Students will be researching items that spring from this biography piece.  Locations, camps, war involvement, type of death, education, etc.  are just the beginning.  From their initial study of their inspiration person each student creates and posts a topic list.  Once the topic list is posted and an introduction to their inspiration person is posted as well, the in depth research begins.

The topic list may change as students learn more or find themselves drawn down different paths as they study each topic.  This is one of the most popular elements of the blog research; getting to change and develop topics as their interests change and develop.

By and large the biography cards are the most popular part of this research project and students become quite ‘attached’ to their person.  It is for this reason that our project stretches beyond merely research to a form of respect and remembrance as well.

We will also begin reading the staged version of ‘The Diary of Anne Frank’ in class and discussing that powerful piece.  Students have already viewed a wonderful documentary about the life and survival of Gerda Weismann Klein.  Comparing all the stories of these Holocaust survivors, victims and heroes will be a power flu way to end our school year.

I encourage you to take the time to follow your student’s blog and leave encouragement and constructive feedback.  Choose any students in the class to leave feedback, it makes blogging more fun and much more meaningful!

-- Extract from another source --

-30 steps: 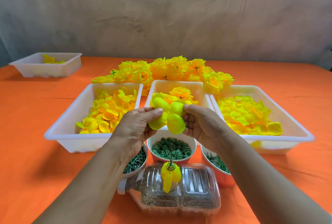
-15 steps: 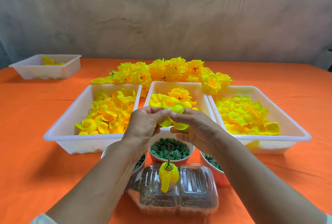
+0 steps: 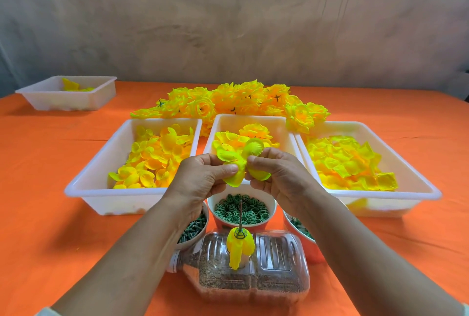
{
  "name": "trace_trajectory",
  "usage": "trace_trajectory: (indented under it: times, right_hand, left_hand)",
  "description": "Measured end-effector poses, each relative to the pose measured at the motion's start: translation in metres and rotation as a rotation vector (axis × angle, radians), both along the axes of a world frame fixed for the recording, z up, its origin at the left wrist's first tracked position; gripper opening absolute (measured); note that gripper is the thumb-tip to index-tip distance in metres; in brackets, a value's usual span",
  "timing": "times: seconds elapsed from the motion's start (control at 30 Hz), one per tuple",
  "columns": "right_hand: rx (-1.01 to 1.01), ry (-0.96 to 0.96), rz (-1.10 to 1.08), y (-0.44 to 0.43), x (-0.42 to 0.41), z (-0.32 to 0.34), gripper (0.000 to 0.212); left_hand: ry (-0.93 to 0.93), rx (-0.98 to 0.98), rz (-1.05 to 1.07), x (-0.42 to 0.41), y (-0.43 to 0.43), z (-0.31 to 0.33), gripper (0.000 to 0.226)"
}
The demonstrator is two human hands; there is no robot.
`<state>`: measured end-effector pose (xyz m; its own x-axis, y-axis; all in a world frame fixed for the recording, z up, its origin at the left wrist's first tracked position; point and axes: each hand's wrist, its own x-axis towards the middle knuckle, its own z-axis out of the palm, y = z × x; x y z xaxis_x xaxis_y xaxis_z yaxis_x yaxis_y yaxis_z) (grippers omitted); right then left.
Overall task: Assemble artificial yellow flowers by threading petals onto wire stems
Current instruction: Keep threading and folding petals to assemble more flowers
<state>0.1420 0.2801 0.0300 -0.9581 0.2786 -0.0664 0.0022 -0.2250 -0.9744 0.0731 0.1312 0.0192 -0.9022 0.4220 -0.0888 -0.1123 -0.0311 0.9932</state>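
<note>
Both hands are up together over the near end of the middle tray (image 3: 286, 122). The left hand (image 3: 203, 178) and right hand (image 3: 281, 176) each pinch the same petal piece (image 3: 240, 166) between thumb and fingers, thumbs almost touching. The piece is off the table, right above the cup of green rings (image 3: 241, 210).

Just near of that cup a clear bottle (image 3: 276, 265) lies on its side, with a wire (image 3: 240, 214) sticking straight up out of it. A yellow bud (image 3: 239, 247) already sits low on the wire. The hands aren't touching the wire.

The left tray (image 3: 101, 188) and right tray (image 3: 406, 196) hold loose petals. Finished flowers (image 3: 241, 100) are piled behind the trays on the orange cloth (image 3: 38, 188), and a small tray (image 3: 45, 100) sits far left.
</note>
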Motion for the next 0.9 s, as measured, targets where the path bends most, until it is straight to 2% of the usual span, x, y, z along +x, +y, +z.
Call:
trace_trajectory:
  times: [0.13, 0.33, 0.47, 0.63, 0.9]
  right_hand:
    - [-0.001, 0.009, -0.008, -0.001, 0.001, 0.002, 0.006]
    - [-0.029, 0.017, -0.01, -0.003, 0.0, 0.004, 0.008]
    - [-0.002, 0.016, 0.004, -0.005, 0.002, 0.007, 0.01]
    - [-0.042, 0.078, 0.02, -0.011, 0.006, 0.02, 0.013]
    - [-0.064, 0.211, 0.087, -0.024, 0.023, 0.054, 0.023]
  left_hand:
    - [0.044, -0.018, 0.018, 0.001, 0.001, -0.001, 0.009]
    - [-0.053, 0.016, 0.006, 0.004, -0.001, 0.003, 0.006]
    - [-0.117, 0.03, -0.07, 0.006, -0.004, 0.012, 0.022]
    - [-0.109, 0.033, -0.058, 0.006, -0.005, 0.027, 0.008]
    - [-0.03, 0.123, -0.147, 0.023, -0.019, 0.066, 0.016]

When the classroom is a stage…We are all Players!

I may have said this before, but this time I mean it.  Really.  It is my favorite unit of the year:  Shakespeare!

Throughout my college and post graduate education I have had a special focus, perhaps love affair, with Shakespeare.  My English Literature course allowed us to delve in to several Shakespearean plays and sonnets.  Then I took a full semester course independent study on just Shakespeare.  Eight years after graduating from college I applied for and received a National Endowment for the humanities grant to study Shakespearean Acting and ancient texts at the Folger Library in Washington D.C.  It was a summer long experience filled with research, writing lesson plans, studying and taking notes from books as old as the 1300’s and even some dueling!  I was able to direct other teachers in scenes from some of my favorite plays and I even had a chance to act on the Folger stage.

Since entering the teaching and directing profession I have had an opportunity to act, direct, or assist in the production of eight Shakespearean plays.  If it were up to me I would direct a Shakespeare every year!  But alas, there are other great authors out there so I have to spread the love around.

I keep my Shakespeare love fed by digging in to a fun unit with my 7th graders each spring.  As a full class we focus on the reading of A Midsummer Night’s Dream.   We read the play aloud in class and take turns putting the play ‘on its feet’ in small groups in front of the rest of the class; a small stage right there in the classroom.  We share insults and compliments Shakespeare style in order to have fun with the language.  All fear of the language and understand this super hard stuff is gone within a day or two.  I love it!

We also have individual experiences with Shakespeare in the form of literature circles.  The class is reading six difference novels in groups from 3-5 members.  All the books focus on either a Shakespearean play, Shakespeare himself or the Elizabethan era.  We will spend time reading the play together on some days and on other days groups will meet to discuss their reading assignments.

Because Shakespeare said it himself, ‘you can’t have too much of a good thing,’ we will dive in and enjoy this unit together.

I hope to post some fun short video clips as we act out scenes.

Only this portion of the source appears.